Goal of the exercise:
Nothing in the records may change. Output them all exactly.

Supplied records:

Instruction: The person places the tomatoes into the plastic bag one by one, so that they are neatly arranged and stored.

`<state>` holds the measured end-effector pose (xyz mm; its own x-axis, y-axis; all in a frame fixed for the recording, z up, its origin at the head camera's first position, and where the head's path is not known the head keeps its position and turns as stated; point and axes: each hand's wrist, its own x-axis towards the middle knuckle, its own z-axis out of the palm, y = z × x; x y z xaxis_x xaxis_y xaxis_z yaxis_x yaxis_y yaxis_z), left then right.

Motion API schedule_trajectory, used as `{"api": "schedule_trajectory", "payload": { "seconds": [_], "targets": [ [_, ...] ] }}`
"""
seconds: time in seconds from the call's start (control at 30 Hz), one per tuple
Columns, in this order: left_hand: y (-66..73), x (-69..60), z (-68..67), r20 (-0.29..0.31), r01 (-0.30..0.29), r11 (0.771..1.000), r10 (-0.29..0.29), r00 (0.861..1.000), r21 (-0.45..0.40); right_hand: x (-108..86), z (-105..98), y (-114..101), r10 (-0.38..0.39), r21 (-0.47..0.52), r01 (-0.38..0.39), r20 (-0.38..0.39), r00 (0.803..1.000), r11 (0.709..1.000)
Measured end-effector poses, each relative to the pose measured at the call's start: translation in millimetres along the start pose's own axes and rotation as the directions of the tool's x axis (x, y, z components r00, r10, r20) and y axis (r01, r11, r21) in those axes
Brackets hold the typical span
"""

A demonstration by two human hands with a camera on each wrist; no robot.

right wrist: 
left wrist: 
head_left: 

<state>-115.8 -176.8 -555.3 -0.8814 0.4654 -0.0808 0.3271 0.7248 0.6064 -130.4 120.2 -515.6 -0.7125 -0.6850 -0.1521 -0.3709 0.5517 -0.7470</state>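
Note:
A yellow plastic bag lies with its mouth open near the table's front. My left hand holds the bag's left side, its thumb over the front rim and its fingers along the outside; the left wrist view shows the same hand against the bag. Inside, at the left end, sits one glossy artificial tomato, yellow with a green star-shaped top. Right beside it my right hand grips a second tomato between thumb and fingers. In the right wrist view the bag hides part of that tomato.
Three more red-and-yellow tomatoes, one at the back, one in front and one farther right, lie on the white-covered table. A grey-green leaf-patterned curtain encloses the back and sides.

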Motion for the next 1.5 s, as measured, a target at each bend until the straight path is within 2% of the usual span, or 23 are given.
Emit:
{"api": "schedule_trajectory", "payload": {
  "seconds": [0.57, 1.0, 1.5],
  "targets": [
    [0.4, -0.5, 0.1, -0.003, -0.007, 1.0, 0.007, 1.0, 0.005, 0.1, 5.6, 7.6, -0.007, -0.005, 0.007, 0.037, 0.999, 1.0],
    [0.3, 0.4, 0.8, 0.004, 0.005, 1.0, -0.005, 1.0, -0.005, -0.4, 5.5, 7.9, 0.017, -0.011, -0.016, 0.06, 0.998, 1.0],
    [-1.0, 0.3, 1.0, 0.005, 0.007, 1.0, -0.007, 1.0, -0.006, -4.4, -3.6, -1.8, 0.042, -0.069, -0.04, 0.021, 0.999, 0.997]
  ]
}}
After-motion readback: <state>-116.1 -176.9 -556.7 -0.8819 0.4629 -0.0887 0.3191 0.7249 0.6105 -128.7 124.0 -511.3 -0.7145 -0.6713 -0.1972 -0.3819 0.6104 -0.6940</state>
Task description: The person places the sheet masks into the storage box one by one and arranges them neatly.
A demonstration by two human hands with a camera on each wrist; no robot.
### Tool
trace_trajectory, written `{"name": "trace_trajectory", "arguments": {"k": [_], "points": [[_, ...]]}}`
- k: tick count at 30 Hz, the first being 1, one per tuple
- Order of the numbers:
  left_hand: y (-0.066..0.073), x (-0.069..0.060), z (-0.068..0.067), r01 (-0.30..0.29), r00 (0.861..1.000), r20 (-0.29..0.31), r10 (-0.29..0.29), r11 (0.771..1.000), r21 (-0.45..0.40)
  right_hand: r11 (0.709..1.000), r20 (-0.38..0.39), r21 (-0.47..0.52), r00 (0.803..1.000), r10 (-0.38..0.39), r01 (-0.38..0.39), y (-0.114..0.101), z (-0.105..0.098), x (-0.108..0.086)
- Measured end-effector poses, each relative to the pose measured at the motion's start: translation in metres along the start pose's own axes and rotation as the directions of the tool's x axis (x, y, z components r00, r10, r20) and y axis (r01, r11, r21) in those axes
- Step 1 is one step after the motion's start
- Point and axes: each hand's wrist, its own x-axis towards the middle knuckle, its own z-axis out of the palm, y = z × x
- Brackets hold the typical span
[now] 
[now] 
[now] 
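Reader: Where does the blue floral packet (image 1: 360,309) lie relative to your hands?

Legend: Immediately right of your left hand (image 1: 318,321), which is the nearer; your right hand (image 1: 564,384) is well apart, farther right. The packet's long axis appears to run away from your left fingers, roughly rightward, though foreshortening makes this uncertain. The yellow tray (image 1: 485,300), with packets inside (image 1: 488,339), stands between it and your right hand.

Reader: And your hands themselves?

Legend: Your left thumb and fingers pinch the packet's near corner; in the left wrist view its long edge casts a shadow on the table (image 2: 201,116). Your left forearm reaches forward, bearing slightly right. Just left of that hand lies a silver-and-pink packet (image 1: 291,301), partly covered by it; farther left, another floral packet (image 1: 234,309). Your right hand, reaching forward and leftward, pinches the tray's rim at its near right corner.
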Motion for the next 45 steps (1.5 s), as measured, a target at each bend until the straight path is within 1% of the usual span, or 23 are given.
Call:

Output for this exercise:
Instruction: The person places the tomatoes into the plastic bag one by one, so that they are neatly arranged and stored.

`<state>` holds the measured end-effector pose (xyz mm; its own x-axis, y-axis; all in a frame fixed for the recording, z up, its origin at the head camera's first position, and where the head's path is not known the head keeps its position and turns as stated; point and axes: each hand's wrist, its own x-axis towards the middle knuckle, its own z-axis out of the palm, y = z × x; x y z xaxis_x xaxis_y xaxis_z yaxis_x yaxis_y yaxis_z), left then right.

Motion API schedule_trajectory, used as `{"api": "schedule_trajectory", "payload": { "seconds": [_], "targets": [ [_, ...] ] }}`
"""
seconds: time in seconds from the call's start (control at 30 Hz), one per tuple
Columns, in this order: left_hand: y (-66..73), x (-69..60), z (-68..67), r20 (-0.29..0.31), r01 (-0.30..0.29), r11 (0.771..1.000), r10 (-0.29..0.29), r00 (0.861..1.000), r21 (-0.45..0.40); right_hand: x (-108..86), z (-105..98), y (-114..101), r10 (-0.38..0.39), r21 (-0.47..0.52), r01 (-0.38..0.39), r20 (-0.38..0.39), r00 (0.803..1.000), r11 (0.709..1.000)
Measured end-effector poses, each relative to the pose measured at the call's start: translation in millimetres along the start pose's own axes and rotation as the directions of the tool's x axis (x, y, z components r00, r10, r20) and y axis (r01, r11, r21) in those axes
Brackets hold the typical span
"""

A demonstration by two human hands with a camera on each wrist; no robot.

right wrist: 
left wrist: 
head_left: 

<state>-115.8 -176.8 -555.3 -0.8814 0.4654 -0.0808 0.3271 0.7248 0.6064 -130.4 120.2 -515.6 -0.7125 -0.6850 -0.1521 -0.3709 0.5517 -0.7470</state>
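Note:
A yellow plastic bag lies with its mouth open near the table's front. My left hand holds the bag's left side, its thumb over the front rim and its fingers along the outside; the left wrist view shows the same hand against the bag. Inside, at the left end, sits one glossy artificial tomato, yellow with a green star-shaped top. Right beside it my right hand grips a second tomato between thumb and fingers. In the right wrist view the bag hides part of that tomato.
Three more red-and-yellow tomatoes, one at the back, one in front and one farther right, lie on the white-covered table. A grey-green leaf-patterned curtain encloses the back and sides.
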
Motion for the next 1.5 s, as measured, a target at each bend until the straight path is within 2% of the usual span, or 23 are given.
Emit:
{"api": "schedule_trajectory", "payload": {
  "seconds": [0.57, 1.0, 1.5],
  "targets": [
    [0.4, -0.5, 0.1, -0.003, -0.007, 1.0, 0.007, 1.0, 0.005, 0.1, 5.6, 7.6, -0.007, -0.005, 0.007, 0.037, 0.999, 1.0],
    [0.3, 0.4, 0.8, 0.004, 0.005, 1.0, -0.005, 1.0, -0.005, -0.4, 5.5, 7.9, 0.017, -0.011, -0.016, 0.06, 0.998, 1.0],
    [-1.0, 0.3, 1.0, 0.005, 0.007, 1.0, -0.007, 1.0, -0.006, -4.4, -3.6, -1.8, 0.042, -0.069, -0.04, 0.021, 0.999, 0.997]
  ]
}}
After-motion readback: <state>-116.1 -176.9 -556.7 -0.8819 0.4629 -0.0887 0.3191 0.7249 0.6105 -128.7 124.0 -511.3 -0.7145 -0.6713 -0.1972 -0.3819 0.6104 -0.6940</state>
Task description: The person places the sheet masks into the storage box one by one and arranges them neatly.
A demonstration by two human hands with a camera on each wrist; no robot.
### Tool
trace_trajectory, written `{"name": "trace_trajectory", "arguments": {"k": [_], "points": [[_, ...]]}}`
- k: tick count at 30 Hz, the first being 1, one per tuple
- Order of the numbers:
  left_hand: y (-0.066..0.073), x (-0.069..0.060), z (-0.068..0.067), r01 (-0.30..0.29), r00 (0.861..1.000), r20 (-0.29..0.31), r10 (-0.29..0.29), r11 (0.771..1.000), r21 (-0.45..0.40)
  right_hand: r11 (0.709..1.000), r20 (-0.38..0.39), r21 (-0.47..0.52), r00 (0.803..1.000), r10 (-0.38..0.39), r01 (-0.38..0.39), y (-0.114..0.101), z (-0.105..0.098), x (-0.108..0.086)
- Measured end-effector poses, each relative to the pose measured at the motion's start: translation in metres along the start pose's own axes and rotation as the directions of the tool's x axis (x, y, z components r00, r10, r20) and y axis (r01, r11, r21) in those axes
- Step 1 is one step after the motion's start
- Point and axes: each hand's wrist, its own x-axis towards the middle knuckle, its own z-axis out of the palm, y = z × x
- Brackets hold the typical span
[now] 
[now] 
[now] 
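Reader: Where does the blue floral packet (image 1: 360,309) lie relative to your hands?

Legend: Immediately right of your left hand (image 1: 318,321), which is the nearer; your right hand (image 1: 564,384) is well apart, farther right. The packet's long axis appears to run away from your left fingers, roughly rightward, though foreshortening makes this uncertain. The yellow tray (image 1: 485,300), with packets inside (image 1: 488,339), stands between it and your right hand.

Reader: And your hands themselves?

Legend: Your left thumb and fingers pinch the packet's near corner; in the left wrist view its long edge casts a shadow on the table (image 2: 201,116). Your left forearm reaches forward, bearing slightly right. Just left of that hand lies a silver-and-pink packet (image 1: 291,301), partly covered by it; farther left, another floral packet (image 1: 234,309). Your right hand, reaching forward and leftward, pinches the tray's rim at its near right corner.
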Motion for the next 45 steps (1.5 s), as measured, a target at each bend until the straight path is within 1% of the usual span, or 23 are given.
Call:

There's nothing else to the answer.